__Study material__.

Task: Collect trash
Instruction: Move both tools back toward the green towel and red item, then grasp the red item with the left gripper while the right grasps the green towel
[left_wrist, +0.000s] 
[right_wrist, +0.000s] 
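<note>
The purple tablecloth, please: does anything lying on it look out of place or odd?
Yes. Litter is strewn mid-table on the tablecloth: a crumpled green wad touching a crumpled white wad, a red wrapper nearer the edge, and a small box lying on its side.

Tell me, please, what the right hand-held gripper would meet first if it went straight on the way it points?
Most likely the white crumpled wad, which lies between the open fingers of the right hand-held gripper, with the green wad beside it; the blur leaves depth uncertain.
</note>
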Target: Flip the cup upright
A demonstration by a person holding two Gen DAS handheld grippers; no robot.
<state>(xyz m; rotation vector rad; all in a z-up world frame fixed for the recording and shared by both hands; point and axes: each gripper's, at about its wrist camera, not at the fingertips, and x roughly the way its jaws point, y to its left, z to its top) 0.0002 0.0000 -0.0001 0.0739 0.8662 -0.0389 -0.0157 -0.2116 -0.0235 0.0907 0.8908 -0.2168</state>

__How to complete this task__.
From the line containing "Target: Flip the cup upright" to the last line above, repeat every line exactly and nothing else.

__Solution to this problem__.
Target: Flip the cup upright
A demonstration by a person holding two Gen DAS handheld grippers; no robot.
<state>(xyz m; rotation vector rad; all in a z-up world frame fixed for the recording and shared by both hands; point and axes: each gripper's, at about its wrist camera, not at the fingertips, and x roughly the way its jaws point, y to its left, z to its top) 0.0002 0.0000 -0.0001 0.0739 0.8662 -0.0389 -0.0157 -0.2116 -0.0235 0.0907 0.8908 -0.2168</state>

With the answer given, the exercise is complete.